If one effect stood out in 1971, it was the "computerized" 3D diagram of the underground, multilevel laboratory. At the time, the technology didn't exist to create such a visual. So how did the filmmakers achieve it? An image of each level of the lab was projected onto a piece of cardboard, which was then moved slowly while the camera was rolled to create a transparent exposure. Once each level had been filmed, they layered the shots over one another to produce the final 3D model.

"Killing" a monkey

One scene in The Andromeda Strain that leaves many viewers shuddering involves the death of a lab monkey. In the scene in question, the poor little primate is exposed to the contagion, causing it to writhe and convulse until it is no more. It's a sorrowful scene for a lot of reasons, chief among them being the monkey's very convincing death throes. Yet that very monkey was not, in fact, killed while making this scene.

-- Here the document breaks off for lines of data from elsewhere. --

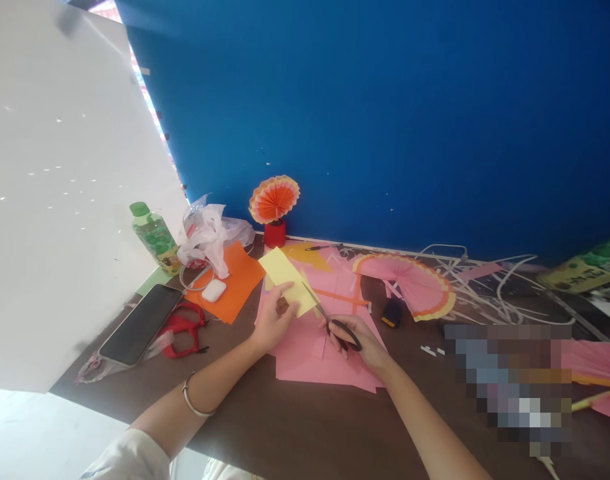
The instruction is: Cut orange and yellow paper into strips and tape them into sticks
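Note:
My left hand (277, 319) pinches the lower edge of a yellow sheet of paper (287, 278), held tilted above the table. In my right hand (357, 340) is a pair of scissors (343, 331) with black handles, fingers through the loops. Its blades point up and left and lie along the right edge of the yellow paper. Beneath both hands, pink paper sheets (309, 360) are spread on the dark table, with an orange strip (339, 298) across them.
An orange sheet (237, 293) with a white case (213, 291), a phone (141, 325) and a green-capped bottle (155, 233) are at left. A folded paper fan (275, 200) stands behind. A pink fan (409, 283), a dark box cutter-like piece (391, 312) and white cables (505, 293) lie right.

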`<state>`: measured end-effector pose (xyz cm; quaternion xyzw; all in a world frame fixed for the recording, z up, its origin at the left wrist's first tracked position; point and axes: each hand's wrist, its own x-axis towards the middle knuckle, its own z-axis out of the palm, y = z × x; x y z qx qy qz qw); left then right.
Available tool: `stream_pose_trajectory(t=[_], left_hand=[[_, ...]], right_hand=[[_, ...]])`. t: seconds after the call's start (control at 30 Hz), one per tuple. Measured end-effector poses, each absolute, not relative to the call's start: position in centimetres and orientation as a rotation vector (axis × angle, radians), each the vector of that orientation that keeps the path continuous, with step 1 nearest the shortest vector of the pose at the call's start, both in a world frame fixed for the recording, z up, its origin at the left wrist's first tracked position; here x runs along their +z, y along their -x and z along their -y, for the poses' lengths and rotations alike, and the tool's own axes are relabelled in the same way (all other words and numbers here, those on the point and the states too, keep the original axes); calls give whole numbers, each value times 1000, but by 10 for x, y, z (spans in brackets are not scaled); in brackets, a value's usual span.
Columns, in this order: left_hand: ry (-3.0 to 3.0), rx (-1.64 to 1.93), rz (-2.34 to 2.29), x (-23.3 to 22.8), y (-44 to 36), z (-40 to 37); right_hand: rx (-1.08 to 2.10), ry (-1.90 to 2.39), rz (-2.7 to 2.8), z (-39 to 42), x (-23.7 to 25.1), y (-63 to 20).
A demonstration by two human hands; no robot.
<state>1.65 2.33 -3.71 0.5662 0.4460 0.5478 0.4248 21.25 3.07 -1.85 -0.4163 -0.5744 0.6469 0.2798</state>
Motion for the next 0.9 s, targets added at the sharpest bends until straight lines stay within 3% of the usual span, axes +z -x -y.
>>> stream_pose_trajectory(t=[0.9], left_hand=[[-1332,1363,-1105,-31,-17,-22]], right_hand=[[1695,1140,1546,-31,-23,-214]])
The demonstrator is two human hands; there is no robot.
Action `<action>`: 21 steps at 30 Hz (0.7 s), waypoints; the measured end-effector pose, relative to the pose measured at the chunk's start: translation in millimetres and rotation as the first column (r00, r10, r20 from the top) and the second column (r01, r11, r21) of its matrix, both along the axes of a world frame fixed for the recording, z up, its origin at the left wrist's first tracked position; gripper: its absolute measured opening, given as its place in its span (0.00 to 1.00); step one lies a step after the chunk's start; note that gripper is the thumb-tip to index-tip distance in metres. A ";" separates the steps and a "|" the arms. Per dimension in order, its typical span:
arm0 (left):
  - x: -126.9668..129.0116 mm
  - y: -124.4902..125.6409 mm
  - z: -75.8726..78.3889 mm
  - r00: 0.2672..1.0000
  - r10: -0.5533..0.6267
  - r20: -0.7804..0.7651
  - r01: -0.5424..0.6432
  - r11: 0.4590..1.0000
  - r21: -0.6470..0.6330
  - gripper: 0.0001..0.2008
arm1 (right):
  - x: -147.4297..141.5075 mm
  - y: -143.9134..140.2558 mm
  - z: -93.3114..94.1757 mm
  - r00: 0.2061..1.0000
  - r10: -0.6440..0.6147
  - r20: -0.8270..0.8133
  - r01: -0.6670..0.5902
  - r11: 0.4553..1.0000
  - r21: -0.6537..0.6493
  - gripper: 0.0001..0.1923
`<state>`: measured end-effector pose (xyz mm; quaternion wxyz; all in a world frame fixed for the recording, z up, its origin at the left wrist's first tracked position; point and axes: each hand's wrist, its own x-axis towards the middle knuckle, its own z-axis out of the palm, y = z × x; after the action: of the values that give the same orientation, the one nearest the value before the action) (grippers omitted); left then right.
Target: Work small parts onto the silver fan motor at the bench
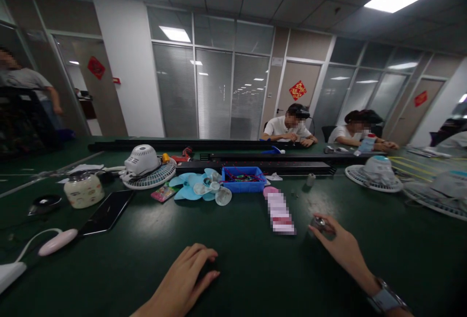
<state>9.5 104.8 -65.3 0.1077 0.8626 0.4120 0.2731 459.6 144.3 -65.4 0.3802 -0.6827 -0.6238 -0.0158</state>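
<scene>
My right hand (343,245) grips a small round shiny metal piece (318,223) between thumb and fingers, just above or on the green tabletop (248,268). Its exact kind is not clear. My left hand (188,275) is over the table at the lower middle, fingers loosely bent and apart, holding nothing. Between and beyond the hands lies a long pink packet (280,212), its face blurred out. Past my right hand stands a small grey metal cylinder (311,179).
A blue bin (242,185) holds red wires. Left of it lie light-blue fan blades (189,186), a white fan part (141,160), a jar (83,190) and a dark tablet (105,213). More fan parts (377,172) sit at right. Long black bars (251,167) cross behind; people sit beyond.
</scene>
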 end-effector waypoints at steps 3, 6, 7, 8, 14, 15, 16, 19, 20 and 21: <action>0.1 -0.5 1.1 1.000 0.022 0.016 -0.022 0.999 0.026 0.12 | -7.5 -4.4 -0.2 0.999 -0.045 -0.012 0.046 0.998 0.049 0.26; 3.1 -1.3 1.1 0.998 0.001 0.056 -0.006 0.996 0.089 0.12 | -41.7 -17.4 6.8 0.999 0.030 -0.012 -0.027 0.988 0.154 0.25; 5.4 -1.6 0.4 0.997 -0.023 0.070 0.015 0.993 0.114 0.13 | -59.4 -23.2 9.7 0.993 0.119 -0.006 -0.116 0.978 0.174 0.24; 8.3 -1.9 -0.6 0.995 -0.051 0.082 0.039 0.990 0.135 0.13 | -79.3 -29.2 12.2 0.974 0.227 0.001 -0.224 0.959 0.173 0.22; 25.7 3.0 -14.5 0.971 -0.154 0.185 0.121 0.976 0.179 0.22 | -192.8 -46.7 9.5 0.762 0.642 -0.083 -0.647 0.760 -0.061 0.23; 25.8 5.5 -18.1 0.964 -0.171 0.203 0.135 0.974 0.181 0.22 | -203.7 -44.4 5.1 0.726 0.679 -0.109 -0.687 0.722 -0.078 0.25; 24.9 8.3 -21.7 0.958 -0.185 0.217 0.147 0.972 0.181 0.22 | -211.5 -40.9 0.0 0.688 0.713 -0.135 -0.725 0.684 -0.085 0.27; 19.5 16.9 -31.3 0.952 -0.208 0.227 0.176 0.973 0.151 0.20 | -219.6 -27.8 -15.2 0.587 0.778 -0.224 -0.808 0.579 -0.106 0.33; 18.0 18.7 -33.1 0.951 -0.208 0.228 0.181 0.974 0.134 0.19 | -219.0 -24.4 -18.4 0.563 0.785 -0.259 -0.825 0.551 -0.124 0.35; 17.2 19.6 -33.7 0.950 -0.208 0.231 0.185 0.976 0.117 0.18 | -217.8 -22.3 -20.1 0.548 0.784 -0.292 -0.836 0.530 -0.144 0.36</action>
<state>26.6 124.4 -99.0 0.1433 0.8636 0.2947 0.3831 241.8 122.0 -85.5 0.3061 -0.3556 -0.8258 0.3128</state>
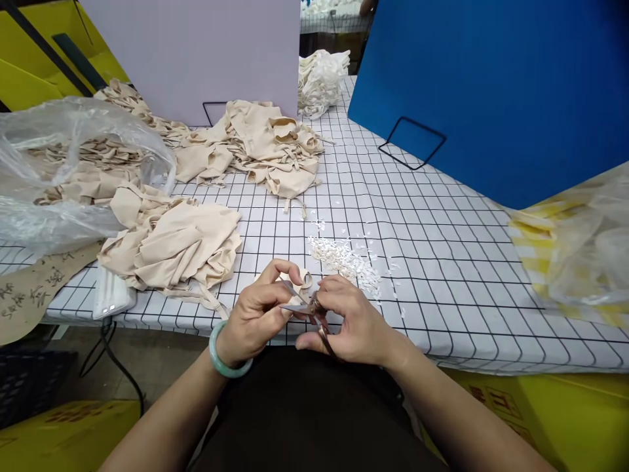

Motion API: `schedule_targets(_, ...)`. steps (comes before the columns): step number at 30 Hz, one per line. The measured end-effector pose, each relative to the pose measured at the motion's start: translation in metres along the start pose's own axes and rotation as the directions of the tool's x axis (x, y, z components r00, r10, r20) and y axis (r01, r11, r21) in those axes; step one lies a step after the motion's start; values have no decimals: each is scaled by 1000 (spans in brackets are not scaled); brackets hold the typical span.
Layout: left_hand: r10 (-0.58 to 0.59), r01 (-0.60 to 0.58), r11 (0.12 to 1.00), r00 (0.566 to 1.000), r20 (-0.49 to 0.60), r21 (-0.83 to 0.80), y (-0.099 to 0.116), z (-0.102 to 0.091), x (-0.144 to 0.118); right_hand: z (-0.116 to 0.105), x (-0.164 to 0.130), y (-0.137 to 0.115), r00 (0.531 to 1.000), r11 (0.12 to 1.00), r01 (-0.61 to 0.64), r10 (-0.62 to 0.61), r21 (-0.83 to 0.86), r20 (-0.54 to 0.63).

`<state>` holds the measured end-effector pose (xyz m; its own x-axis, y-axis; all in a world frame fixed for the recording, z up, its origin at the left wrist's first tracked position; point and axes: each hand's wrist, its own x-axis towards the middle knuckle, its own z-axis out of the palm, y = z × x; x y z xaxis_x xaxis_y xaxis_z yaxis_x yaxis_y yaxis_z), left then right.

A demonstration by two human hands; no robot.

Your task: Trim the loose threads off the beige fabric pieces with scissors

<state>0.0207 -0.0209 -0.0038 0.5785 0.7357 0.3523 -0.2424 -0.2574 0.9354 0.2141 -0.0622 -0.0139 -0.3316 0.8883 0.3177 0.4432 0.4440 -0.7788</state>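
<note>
Far left, a clear plastic bag (pixel 73 164) w/ beige fabric pieces inside is sitting on the checked tablecloth (pixel 442 262), a printed brown paper (pixel 29 295) poking out below it. Next along, a loose heap of beige cloth (pixel 177 246) is lying near the table's front edge, a white phone-like thing (pixel 112 298) tucked just under its left side. Further back, another beige pile (pixel 265 147) is resting against a pale board (pixel 196 52), w/ a white pile (pixel 322 78) behind it.

Now the centre, at the table's near edge: left hand (pixel 255 318), green bangle (pixel 223 351) on the wrist, is pinching a small beige fabric piece (pixel 297 278) betw. thumb & fingers. Right hand (pixel 351 321) is closing round small scissors (pixel 307 307), blades pointing left toward that piece and touching it; can't tell if the blades are apart or shut.

Just beyond the hands, a scatter of tiny white snippets (pixel 344 255) is lying on the cloth. Right side, a big blue board (pixel 491 92) is standing upright, & a yellow-white striped bag (pixel 574 249) in clear plastic is sitting at the far right
</note>
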Motion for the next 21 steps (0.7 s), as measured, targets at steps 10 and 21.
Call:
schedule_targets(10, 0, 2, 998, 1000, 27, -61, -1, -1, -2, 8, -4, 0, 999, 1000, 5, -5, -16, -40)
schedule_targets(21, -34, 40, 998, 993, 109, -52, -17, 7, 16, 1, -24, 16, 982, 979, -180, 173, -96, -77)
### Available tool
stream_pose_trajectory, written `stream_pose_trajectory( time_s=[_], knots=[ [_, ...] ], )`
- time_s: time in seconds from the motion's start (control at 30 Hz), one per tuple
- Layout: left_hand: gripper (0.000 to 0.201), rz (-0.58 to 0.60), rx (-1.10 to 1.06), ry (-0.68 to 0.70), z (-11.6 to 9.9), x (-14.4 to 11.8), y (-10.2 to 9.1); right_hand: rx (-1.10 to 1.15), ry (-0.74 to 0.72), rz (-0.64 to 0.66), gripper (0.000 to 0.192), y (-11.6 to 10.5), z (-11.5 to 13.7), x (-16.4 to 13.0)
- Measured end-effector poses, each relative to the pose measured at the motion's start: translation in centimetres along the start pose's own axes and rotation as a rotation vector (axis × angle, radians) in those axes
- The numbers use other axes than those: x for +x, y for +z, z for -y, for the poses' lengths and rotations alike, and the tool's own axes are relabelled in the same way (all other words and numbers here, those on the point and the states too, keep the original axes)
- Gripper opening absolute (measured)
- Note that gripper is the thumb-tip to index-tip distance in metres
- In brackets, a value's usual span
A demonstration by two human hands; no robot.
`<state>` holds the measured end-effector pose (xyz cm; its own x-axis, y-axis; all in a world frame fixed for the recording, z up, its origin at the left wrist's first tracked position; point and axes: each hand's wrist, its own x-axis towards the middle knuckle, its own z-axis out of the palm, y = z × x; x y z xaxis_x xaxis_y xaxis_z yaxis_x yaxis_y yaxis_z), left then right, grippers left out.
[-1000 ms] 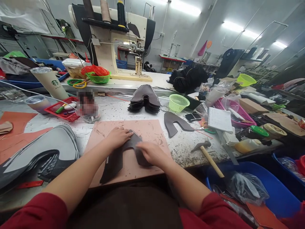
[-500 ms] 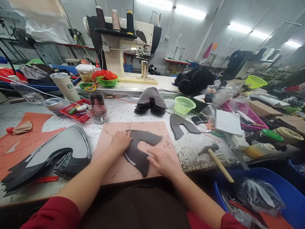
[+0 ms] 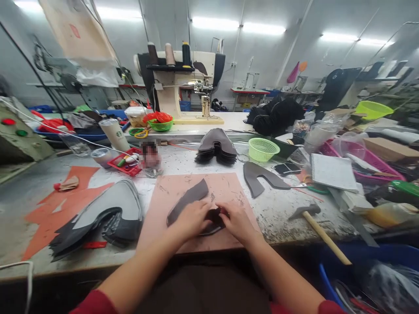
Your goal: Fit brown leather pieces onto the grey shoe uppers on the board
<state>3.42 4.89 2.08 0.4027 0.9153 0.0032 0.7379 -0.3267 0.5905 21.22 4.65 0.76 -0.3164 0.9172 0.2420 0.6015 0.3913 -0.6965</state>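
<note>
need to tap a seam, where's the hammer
In the head view the hammer lies at the bench's near edge, right of the right hand and the pink mat.

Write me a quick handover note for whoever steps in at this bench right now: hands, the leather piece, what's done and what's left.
Left hand and right hand both press on the dark leather piece, pinching its near end together on the pink cutting mat.
One end of the piece is folded under the fingers; the other end lies flat, pointing away.
Done: fold begun.
Left: the flat end.
Hammer lies unused to the right; stack of cut pieces sits behind the mat.
</note>
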Motion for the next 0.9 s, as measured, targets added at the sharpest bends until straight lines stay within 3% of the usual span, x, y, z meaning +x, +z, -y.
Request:
stream_pose_trajectory(
  time_s=[0.03,0.1,0.2,0.37,0.5,0.6,0.7,0.8,0.9],
  knots=[
    [0.036,-0.014,-0.095,0.014,-0.2,0.3,0.6,0.092,0.011,-0.010,0.032,0.3,0.2,-0.3],
    [0.019,-0.049,-0.292,0.019,-0.1,0.7,1.8,0.320,0.063,-0.016,0.035,1.1,0.4,-1.2],
    [0.013,-0.173,-0.592,-0.041,1.0,0.1,2.3,0.514,0.106,0.082,0.046,2.7,0.3,-2.9],
    [0.027,-0.497,-1.015,-0.207,4.3,-2.6,-0.6,0.057,-0.118,0.390,0.061,3.8,0.5,-4.9],
    [0.025,-0.656,-1.179,-0.267,5.4,-4.1,-2.6,-0.168,-0.159,0.376,0.040,3.1,2.3,-4.1],
    [0.022,-0.614,-1.195,-0.311,4.1,-4.0,-2.4,-0.098,-0.038,0.273,0.040,3.5,4.1,-2.5],
    [0.033,-0.464,-1.146,-0.307,2.3,-3.6,-1.2,0.149,0.090,0.223,0.049,4.9,4.9,-0.8],
    [0.057,-0.234,-0.785,-0.255,1.8,-3.8,0.5,0.230,0.191,0.154,0.026,5.4,3.8,0.2],
    [0.083,-0.063,-0.272,-0.166,2.5,-4.2,2.2,0.057,0.226,0.070,0.016,4.4,2.0,0.5]
  ],
)
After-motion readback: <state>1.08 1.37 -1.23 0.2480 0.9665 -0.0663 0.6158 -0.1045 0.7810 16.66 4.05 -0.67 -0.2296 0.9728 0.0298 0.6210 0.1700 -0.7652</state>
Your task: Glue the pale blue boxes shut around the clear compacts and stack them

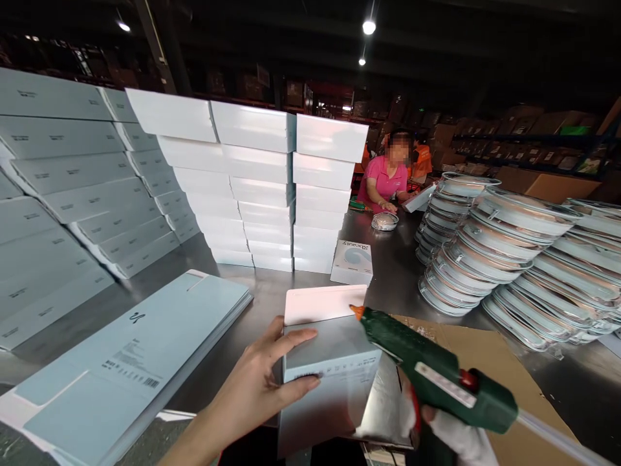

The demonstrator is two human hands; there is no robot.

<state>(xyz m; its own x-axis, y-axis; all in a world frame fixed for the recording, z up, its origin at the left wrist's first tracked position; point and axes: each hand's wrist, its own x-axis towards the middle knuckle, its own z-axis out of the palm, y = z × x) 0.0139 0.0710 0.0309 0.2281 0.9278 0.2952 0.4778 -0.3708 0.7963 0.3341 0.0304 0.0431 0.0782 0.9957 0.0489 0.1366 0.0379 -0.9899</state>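
Note:
My left hand grips a light blue-grey carton near the table's front edge, thumb on its front face and fingers over its upper face. The carton's pale end flap sticks out on the far side. In my right hand, which wears a whitish covering, is a dark green glue gun, its trigger partly hidden. The orange nozzle points left, at the flap's right edge; whether it touches cannot be told. A clear glue stick runs out of the gun's back.
Flat cartons lie stacked at left. Walls of boxes stand behind and at far left, with a single printed box in front. Tall stacks of clear-lidded round containers lean at right, beside cardboard. A co-worker sits across the table.

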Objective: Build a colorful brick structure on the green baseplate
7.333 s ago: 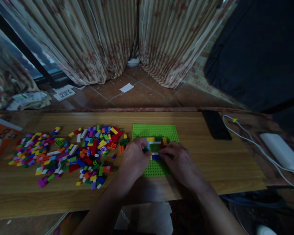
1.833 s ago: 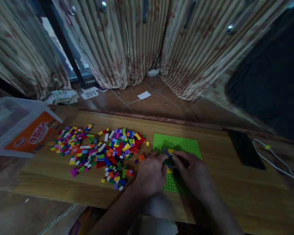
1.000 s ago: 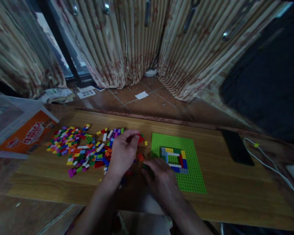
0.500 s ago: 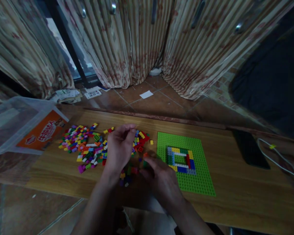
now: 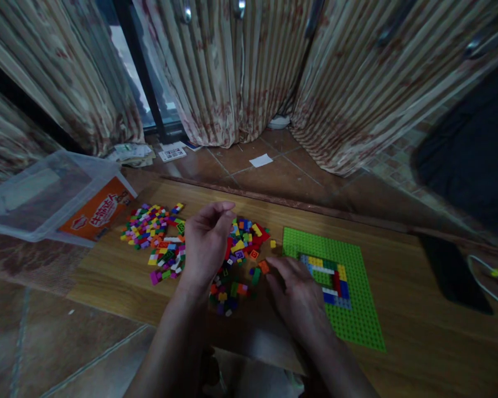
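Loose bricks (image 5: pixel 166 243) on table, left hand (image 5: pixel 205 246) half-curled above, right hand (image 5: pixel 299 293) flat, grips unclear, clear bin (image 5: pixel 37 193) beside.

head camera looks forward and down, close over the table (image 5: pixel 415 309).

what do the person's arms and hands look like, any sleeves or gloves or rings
Both the left hand and the right hand are bare, with no gloves. No ring, watch or bracelet shows in the dim light. Both forearms are uncovered down to the frame's bottom edge; no sleeve is visible.
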Tool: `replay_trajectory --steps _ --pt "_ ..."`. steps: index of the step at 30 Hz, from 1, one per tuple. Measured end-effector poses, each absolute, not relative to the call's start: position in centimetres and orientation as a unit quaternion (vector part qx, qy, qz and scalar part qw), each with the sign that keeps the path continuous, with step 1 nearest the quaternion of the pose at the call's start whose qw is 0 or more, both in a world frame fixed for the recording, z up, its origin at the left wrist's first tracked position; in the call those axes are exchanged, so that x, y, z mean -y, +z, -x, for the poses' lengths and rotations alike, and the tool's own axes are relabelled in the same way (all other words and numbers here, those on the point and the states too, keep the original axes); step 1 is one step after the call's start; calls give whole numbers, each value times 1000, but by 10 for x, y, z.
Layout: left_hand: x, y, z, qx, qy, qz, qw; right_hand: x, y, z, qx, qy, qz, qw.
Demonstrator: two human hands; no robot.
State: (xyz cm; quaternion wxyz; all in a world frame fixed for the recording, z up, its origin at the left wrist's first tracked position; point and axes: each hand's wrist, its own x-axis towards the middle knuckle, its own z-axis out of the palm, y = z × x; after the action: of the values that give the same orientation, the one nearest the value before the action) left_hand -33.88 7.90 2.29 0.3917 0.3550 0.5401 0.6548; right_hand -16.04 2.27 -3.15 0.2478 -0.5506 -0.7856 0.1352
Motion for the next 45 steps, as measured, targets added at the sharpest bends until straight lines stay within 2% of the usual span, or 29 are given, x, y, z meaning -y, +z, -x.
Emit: replay_trajectory --steps 8,13,18,27,39,45 --pt "-79 27 351 -540 666 -337 388 -28 -36 171 805 129 540 211" --pt "-80 30 362 -516 709 -288 385 -28 -37 174 794 144 543 233" --pt "-83 30 376 -465 762 -162 421 -28 -39 174 787 163 543 244" --pt "-84 28 388 -432 771 -98 457 -31 -41 179 759 194 549 291" --pt "-83 29 397 -442 788 -97 418 -36 -38 176 736 193 561 327" --pt "-82 31 405 -467 810 -103 340 -35 -36 173 735 198 559 329"
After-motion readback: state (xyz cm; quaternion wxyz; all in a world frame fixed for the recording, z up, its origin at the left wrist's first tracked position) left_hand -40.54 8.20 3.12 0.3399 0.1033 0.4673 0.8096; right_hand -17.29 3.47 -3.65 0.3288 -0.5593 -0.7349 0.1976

In order to film the sequence, the filmmakers were faced with a conundrum: How do you realistically make it look like you're killing a monkey without actually killing it? To solve the problem, an airtight set was created into which carbon monoxide was pumped, which essentially forced the monkey to suffocate. Then right as the little creature was on the verge of passing out, a waiting veterinarian rushed onset and treated it with oxygen.

While the whole process was supervised by representatives of ASPCA, it's hard to imagine filmmakers doing anything like that these days. Thankfully, CGI now makes such scenes possible without any animal suffering.

You can still visit the ghost town where it was filmed

In both the book and movie versions of The Andromeda Strain, the name of the unfortunate town struck dead by the mysterious contagion is Piedmont, New Mexico. In reality, no such town exists, so the filmmakers took over the small town of Shafter, Texas, for filming purposes.

Back in 1971, the town had a puny population of just 20. Today it has even less, with a population dipping as low as 11 residents. Even with its almost nonexistent populace, however, the town does get its fair share of visitors coming to enjoy its reputation as a ghost town. While Shafter's main draw is its abandoned silver mines, film enthusiasts also flock to the locale. Those who have watched The Andromeda Strain will recognize its streets and many of the buildings, most notably the church. With the price of silver rising, mining has seen a small resurgence within the town. That could bode well for Shafter — so long as no mysterious satellites crash any time soon.